Fig. 1 is a schematic top view of a high voltage semiconductor device according to a first embodiment of the invention.

Fig. 2 is a schematic cross-sectional view of fig. 1 along the cut line a-a'.

Fig. 3 is a schematic diagram illustrating simulation test results of the high voltage semiconductor device according to the first embodiment of the invention.

FIG. 4 is a diagram of a high voltage semiconductor device according to a second embodiment of the present invention.

FIG. 5 is a schematic diagram of a high voltage semiconductor device according to a third embodiment of the present invention.

FIG. 6 is a schematic diagram of a high voltage semiconductor device according to a fourth embodiment of the present invention.

Fig. 7 is a schematic diagram of a high voltage semiconductor device according to a fifth embodiment of the invention.

Wherein the reference numerals are as follows:

100. 300, 400, 500, 600: high voltage semiconductor device

110: substrate

120. 320, 420, 520, 620: buried layer

121: density modulation zone

130: the first well region

140: second well region

150: a drain region

160: source electrode region

170: base region

190. 191, 193, 195: insulation structure

210: gate electrode

211: gate dielectric layer

213: gate electrode layer

321: density modulation zone

323: square doped region

421: density modulation zone

521. 523: density modulation zone

621. 623: density modulation zone

D1: a first direction

D2: second direction

E1, E2: curve line

Detailed Description

In order to make the present invention more comprehensible to those skilled in the art, several preferred embodiments accompanied with figures are described in detail below to explain the present invention and the intended effects. Furthermore, persons skilled in the art to which the invention pertains may also refer to the following embodiments, and substitute, recombine, mix features of several different embodiments to accomplish other embodiments without departing from the spirit of the invention.

In the present invention, the description that the first component is formed on or above the second component may mean that the first component is in direct contact with the second component, or that another component is additionally present between the first component and the second component, so that the first component and the second component are not in direct contact. Moreover, various embodiments of the present invention may use repeated reference numerals and/or letters. These repeated use of reference characters and letters are intended to provide a concise and definite description, and are not intended to indicate any relationship between the various embodiments and/or configurations. In addition, for spatially related descriptive words mentioned in the present invention, for example: the terms "under," "over," "under," "high," "under," "over," "bottom," "top," and the like are used in describing, for convenience of description, the relative relationship of one element or feature to another element or feature(s) in the drawings.
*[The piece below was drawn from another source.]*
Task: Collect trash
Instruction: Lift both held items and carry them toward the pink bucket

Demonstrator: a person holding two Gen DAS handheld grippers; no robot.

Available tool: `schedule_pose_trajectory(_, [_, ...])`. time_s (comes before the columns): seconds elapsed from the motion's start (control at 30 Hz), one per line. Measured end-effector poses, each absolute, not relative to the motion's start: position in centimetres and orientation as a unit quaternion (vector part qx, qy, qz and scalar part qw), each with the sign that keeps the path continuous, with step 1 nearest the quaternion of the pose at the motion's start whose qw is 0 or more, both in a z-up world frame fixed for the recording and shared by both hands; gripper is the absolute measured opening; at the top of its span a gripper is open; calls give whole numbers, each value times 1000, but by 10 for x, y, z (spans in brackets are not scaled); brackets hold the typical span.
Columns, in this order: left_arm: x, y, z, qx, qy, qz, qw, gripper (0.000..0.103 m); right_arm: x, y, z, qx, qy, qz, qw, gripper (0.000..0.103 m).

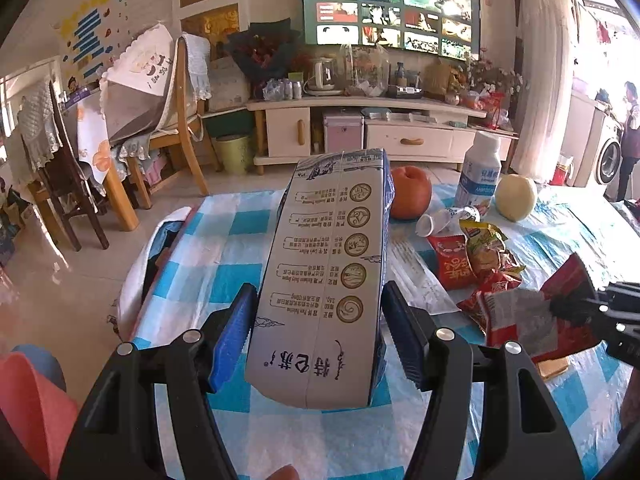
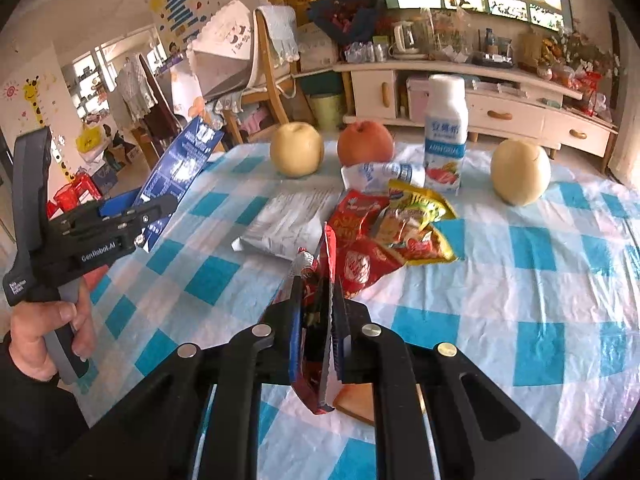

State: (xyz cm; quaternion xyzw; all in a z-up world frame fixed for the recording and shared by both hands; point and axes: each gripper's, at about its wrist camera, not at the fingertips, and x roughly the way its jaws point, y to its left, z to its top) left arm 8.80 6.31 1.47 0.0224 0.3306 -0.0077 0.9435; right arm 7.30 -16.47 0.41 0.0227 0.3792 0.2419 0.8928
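Note:
My left gripper [image 1: 320, 296] is shut on a white and blue milk carton [image 1: 328, 264], held lengthwise above the checked tablecloth [image 1: 224, 248]. The right wrist view shows that gripper [image 2: 156, 204] at the left with the carton [image 2: 180, 164] sticking up from it. My right gripper [image 2: 316, 284] is shut on a red snack wrapper [image 2: 316, 340], pinched on edge and lifted off the cloth. The same wrapper [image 1: 528, 320] shows at the right of the left wrist view. On the table lie red and yellow wrappers [image 2: 400, 224], a crushed small bottle [image 2: 380, 174] and a silvery packet [image 2: 288, 220].
Two pears [image 2: 296, 148] [image 2: 520, 172], an apple [image 2: 366, 142] and an upright yoghurt bottle [image 2: 446, 132] stand along the table's far side. A flat orange piece [image 2: 356, 400] lies under my right gripper. Chairs [image 1: 180, 120] and a green bin [image 1: 234, 152] stand beyond the table.

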Motion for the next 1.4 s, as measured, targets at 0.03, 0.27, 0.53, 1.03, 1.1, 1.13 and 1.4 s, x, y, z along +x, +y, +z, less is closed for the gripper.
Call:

In addition to the orientations shown in the drawings, these spatially relative terms are also used to describe possible orientations of the semiconductor device during fabrication, during use, and during operation. For example, when the semiconductor device is rotated 180 degrees, a component that was originally disposed "above" another component becomes disposed "below" the other component. Therefore, as the swing direction of the semiconductor device changes (rotates by 90 degrees or other angles), the spatially related descriptions for describing the swing direction should be interpreted in a corresponding manner.

Although the present invention has been described using terms such as first, second, third, etc. to describe various elements, components, regions, layers and/or sections, it should be understood that such elements, components, regions, layers and/or sections should not be limited by such terms. These terms are only used to distinguish one element, component, region, layer and/or block from another element, component, region, layer and/or block, and do not denote any order or importance, whether the element is in a sequential order or in a manufacturing method. Thus, a first element, component, region, layer or section discussed below could be termed a second element, component, region, layer or section without departing from the scope of embodiments of the present invention.

The term "about" or "substantially" as used herein generally means within 20%, preferably within 10%, and more preferably within 5%, or within 3%, or within 2%, or within 1%, or within 0.5% of a given value or range. It should be noted that the amounts provided in the specification are approximate amounts, i.e., the meaning of "about" or "substantially" may be implied without specifically stating "about" or "substantially".

Referring to fig. 1 and fig. 2, schematic diagrams of a high voltage semiconductor device 100 according to a first embodiment of the invention are shown, wherein fig. 1 is a top view of the high voltage semiconductor device 100, and fig. 2 is a cross-sectional view of the high voltage semiconductor device 100. The high voltage semiconductor device of the present invention is a semiconductor device having an operating voltage higher than about 90 volts (V), such as a Laterally Diffused Metal Oxide Semiconductor (LDMOS) transistor, which may be a laterally diffused nmos transistor or a laterally diffused pmos transistor, and in the present embodiment, the high voltage semiconductor device 100 is described as a laterally diffused pmos transistor, but not limited thereto.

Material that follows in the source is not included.